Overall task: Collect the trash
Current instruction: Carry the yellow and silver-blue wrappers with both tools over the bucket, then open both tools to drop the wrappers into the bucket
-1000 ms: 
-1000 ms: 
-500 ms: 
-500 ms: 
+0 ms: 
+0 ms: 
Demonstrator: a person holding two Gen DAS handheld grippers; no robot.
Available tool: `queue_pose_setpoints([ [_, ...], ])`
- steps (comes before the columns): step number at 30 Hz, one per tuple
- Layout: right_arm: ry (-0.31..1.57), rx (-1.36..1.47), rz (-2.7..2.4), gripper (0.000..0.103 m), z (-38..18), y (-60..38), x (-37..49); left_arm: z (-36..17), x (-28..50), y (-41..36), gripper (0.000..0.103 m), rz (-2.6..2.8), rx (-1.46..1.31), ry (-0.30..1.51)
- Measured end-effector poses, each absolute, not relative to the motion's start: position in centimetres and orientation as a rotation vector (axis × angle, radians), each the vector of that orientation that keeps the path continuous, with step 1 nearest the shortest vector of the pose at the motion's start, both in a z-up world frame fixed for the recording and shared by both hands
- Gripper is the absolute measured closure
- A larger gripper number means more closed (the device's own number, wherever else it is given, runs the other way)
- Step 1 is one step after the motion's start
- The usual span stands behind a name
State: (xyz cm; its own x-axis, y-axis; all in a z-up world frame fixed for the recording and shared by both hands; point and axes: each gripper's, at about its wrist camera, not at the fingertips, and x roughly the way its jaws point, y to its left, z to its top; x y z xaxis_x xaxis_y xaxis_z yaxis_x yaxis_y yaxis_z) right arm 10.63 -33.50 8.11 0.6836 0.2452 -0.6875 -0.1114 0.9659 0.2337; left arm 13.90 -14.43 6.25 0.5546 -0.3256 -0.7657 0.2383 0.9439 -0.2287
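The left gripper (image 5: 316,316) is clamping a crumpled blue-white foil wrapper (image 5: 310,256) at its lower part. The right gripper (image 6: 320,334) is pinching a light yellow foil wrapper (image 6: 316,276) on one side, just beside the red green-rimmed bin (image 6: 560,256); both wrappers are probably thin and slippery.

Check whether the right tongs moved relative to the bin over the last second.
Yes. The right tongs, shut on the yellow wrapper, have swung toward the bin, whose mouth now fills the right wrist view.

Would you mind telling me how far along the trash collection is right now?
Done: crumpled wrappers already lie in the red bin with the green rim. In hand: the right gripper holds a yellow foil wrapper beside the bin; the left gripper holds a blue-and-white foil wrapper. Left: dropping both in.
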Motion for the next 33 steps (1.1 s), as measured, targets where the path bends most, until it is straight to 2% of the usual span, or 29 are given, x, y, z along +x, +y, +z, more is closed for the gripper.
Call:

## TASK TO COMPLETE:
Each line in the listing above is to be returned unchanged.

## TASK OUTPUT:
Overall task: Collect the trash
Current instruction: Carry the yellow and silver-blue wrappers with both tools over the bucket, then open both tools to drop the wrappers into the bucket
-1000 ms: 
-1000 ms: 
-500 ms: 
-500 ms: 
+0 ms: 
+0 ms: 
Demonstrator: a person holding two Gen DAS handheld grippers; no robot.
Available tool: `queue_pose_setpoints([ [_, ...], ])`
- steps (comes before the columns): step number at 30 Hz, one per tuple
- Layout: right_arm: ry (-0.31..1.57), rx (-1.36..1.47), rz (-2.7..2.4), gripper (0.000..0.103 m), z (-38..18), y (-60..38), x (-37..49); left_arm: z (-36..17), x (-28..50), y (-41..36), gripper (0.000..0.103 m), rz (-2.6..2.8), rx (-1.46..1.31), ry (-0.30..1.51)
- Measured end-effector poses, each absolute, not relative to the motion's start: position in centimetres and orientation as a rotation vector (axis × angle, radians), each the vector of that orientation that keeps the path continuous, with step 1 nearest the shortest vector of the pose at the motion's start, both in a z-up world frame fixed for the recording and shared by both hands
- Gripper is the absolute measured closure
- A larger gripper number means more closed (the device's own number, wherever else it is given, runs the other way)
- Step 1 is one step after the motion's start
- The usual span stands behind a name
State: (xyz cm; its own x-axis, y-axis; all in a z-up world frame fixed for the recording and shared by both hands; point and axes: each gripper's, at about its wrist camera, not at the fingertips, and x roughly the way its jaws point, y to its left, z to its top; x y z xaxis_x xaxis_y xaxis_z yaxis_x yaxis_y yaxis_z) right arm 10.63 -33.50 8.11 0.6836 0.2452 -0.6875 -0.1114 0.9659 0.2337; left arm 13.90 -14.43 6.25 0.5546 -0.3256 -0.7657 0.2383 0.9439 -0.2287
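The left gripper (image 5: 316,316) is clamping a crumpled blue-white foil wrapper (image 5: 310,256) at its lower part. The right gripper (image 6: 320,334) is pinching a light yellow foil wrapper (image 6: 316,276) on one side, just beside the red green-rimmed bin (image 6: 560,256); both wrappers are probably thin and slippery.

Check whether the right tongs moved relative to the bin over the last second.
Yes. The right tongs, shut on the yellow wrapper, have swung toward the bin, whose mouth now fills the right wrist view.

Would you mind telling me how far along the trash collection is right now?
Done: crumpled wrappers already lie in the red bin with the green rim. In hand: the right gripper holds a yellow foil wrapper beside the bin; the left gripper holds a blue-and-white foil wrapper. Left: dropping both in.
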Motion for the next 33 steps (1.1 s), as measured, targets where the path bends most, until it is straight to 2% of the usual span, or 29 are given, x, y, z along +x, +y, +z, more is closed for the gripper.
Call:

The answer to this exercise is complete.